Aim of the exercise:
Please read the records below and return each line holding the string "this".

· · · · ·

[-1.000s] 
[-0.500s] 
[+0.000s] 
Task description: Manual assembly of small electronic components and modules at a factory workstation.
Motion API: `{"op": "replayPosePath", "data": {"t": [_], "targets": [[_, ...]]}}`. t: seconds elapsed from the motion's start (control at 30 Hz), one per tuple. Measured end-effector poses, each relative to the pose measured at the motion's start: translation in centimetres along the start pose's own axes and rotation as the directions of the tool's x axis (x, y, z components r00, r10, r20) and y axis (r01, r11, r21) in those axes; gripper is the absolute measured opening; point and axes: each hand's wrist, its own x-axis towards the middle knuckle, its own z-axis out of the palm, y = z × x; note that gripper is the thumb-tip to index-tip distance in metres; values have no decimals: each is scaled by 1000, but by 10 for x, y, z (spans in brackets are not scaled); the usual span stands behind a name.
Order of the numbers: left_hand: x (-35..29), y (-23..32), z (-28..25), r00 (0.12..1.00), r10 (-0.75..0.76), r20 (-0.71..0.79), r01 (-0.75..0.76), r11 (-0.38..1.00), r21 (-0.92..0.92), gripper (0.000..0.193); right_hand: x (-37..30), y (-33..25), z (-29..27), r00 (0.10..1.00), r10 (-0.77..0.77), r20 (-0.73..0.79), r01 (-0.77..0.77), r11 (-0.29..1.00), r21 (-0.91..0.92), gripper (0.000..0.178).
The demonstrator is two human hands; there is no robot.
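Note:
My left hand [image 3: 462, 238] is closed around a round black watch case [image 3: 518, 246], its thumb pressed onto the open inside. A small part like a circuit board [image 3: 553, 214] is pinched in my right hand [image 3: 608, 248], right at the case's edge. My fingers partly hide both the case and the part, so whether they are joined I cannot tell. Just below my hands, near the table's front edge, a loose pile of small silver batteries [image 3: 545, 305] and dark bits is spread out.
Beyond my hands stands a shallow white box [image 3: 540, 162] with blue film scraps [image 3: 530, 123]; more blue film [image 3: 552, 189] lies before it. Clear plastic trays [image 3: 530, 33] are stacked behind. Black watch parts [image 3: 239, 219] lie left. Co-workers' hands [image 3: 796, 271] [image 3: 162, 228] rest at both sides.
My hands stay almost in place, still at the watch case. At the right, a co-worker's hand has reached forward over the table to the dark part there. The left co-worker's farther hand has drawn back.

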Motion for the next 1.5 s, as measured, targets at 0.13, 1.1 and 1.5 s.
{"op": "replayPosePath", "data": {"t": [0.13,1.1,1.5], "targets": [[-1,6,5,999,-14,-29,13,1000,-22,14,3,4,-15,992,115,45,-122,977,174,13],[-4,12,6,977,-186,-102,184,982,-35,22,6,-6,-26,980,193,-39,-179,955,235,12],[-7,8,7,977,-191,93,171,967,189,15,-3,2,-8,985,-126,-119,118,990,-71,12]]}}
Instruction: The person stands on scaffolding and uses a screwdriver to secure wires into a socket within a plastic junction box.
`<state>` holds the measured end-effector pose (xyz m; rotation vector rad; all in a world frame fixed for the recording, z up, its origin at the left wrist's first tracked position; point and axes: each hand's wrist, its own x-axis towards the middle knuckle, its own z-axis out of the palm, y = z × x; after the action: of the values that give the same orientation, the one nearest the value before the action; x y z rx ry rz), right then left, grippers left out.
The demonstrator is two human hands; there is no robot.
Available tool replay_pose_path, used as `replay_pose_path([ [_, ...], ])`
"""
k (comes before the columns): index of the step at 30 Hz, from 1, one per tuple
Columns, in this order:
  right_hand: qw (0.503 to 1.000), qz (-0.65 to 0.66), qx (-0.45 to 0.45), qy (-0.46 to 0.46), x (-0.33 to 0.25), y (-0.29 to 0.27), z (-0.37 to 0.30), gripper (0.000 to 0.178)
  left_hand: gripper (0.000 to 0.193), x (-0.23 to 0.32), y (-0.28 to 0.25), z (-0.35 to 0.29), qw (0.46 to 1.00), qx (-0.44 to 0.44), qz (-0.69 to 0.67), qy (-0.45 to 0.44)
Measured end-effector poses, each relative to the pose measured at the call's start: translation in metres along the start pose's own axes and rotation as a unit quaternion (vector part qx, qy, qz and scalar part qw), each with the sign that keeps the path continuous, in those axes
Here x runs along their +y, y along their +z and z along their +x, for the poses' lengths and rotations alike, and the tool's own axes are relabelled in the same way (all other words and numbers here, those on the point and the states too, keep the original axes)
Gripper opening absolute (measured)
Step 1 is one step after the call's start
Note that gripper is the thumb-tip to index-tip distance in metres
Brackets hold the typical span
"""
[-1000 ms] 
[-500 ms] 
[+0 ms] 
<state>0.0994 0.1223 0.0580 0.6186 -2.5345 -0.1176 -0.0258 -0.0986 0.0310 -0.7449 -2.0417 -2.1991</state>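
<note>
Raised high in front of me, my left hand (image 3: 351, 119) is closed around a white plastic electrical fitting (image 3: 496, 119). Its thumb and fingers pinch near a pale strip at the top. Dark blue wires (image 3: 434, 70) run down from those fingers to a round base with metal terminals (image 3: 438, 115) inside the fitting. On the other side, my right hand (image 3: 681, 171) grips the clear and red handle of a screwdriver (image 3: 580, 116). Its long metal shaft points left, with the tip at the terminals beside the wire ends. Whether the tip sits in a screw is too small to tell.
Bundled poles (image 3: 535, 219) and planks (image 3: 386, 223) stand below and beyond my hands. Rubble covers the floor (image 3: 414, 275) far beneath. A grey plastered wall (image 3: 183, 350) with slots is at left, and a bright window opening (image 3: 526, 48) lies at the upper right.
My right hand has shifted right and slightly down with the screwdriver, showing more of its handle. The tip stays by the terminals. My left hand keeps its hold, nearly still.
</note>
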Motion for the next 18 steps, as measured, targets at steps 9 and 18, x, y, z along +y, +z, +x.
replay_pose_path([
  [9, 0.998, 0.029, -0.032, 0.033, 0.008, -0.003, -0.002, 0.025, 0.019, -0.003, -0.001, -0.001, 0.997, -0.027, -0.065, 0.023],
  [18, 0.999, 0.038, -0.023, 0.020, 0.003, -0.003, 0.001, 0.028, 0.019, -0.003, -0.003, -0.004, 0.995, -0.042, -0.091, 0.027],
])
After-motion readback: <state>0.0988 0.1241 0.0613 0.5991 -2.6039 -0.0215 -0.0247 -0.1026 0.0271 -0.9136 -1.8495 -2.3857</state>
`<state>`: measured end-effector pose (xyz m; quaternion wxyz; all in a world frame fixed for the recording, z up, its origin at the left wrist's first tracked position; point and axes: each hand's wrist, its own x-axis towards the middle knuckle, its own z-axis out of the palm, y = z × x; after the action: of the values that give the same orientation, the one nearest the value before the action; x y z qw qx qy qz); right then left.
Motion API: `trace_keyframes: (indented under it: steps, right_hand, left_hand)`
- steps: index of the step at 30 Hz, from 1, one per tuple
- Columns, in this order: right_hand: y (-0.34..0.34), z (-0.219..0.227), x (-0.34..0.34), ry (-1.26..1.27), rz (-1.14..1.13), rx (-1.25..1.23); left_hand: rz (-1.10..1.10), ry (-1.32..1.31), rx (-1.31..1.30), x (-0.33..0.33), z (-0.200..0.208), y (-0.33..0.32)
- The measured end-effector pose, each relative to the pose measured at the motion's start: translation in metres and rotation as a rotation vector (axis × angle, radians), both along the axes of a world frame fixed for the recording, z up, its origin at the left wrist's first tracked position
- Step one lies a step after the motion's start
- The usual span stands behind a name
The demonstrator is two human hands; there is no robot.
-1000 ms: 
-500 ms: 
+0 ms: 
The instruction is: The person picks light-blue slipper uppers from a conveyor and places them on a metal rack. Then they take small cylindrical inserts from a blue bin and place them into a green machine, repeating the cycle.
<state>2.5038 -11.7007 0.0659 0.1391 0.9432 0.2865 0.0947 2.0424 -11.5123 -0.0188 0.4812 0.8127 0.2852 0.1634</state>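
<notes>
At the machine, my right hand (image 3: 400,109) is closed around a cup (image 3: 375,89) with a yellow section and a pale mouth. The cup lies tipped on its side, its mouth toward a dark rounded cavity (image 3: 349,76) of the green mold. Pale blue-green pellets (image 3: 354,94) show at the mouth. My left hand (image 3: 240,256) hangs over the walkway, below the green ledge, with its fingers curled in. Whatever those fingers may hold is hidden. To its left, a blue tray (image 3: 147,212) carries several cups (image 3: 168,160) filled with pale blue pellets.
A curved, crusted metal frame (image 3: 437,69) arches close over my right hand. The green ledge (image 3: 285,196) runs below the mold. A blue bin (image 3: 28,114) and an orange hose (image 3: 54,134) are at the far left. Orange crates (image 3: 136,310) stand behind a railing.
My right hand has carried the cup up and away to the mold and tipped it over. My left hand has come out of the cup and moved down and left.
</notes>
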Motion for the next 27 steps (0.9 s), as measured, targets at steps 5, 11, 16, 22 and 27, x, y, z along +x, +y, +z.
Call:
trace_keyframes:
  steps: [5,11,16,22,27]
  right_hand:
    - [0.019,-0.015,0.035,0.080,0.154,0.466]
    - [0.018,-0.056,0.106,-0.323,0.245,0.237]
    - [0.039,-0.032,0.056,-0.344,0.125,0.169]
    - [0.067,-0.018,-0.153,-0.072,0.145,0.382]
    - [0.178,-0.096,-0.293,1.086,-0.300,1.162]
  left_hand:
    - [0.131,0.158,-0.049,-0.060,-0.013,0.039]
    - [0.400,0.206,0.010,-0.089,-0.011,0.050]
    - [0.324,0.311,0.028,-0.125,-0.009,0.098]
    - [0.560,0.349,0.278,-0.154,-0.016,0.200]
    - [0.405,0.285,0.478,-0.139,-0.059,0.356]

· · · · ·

Output below:
Columns, in this order:
- Columns, in this order: right_hand: y (-0.34..0.34), z (-0.219..0.227), x (-0.34..0.34), ry (-1.26..1.27), rz (-1.14..1.13), rx (-1.25..1.23); left_hand: rz (-1.10..1.10), ry (-1.32..1.31), rx (-1.31..1.30), x (-0.33..0.33), z (-0.200..0.208), y (-0.33..0.32)

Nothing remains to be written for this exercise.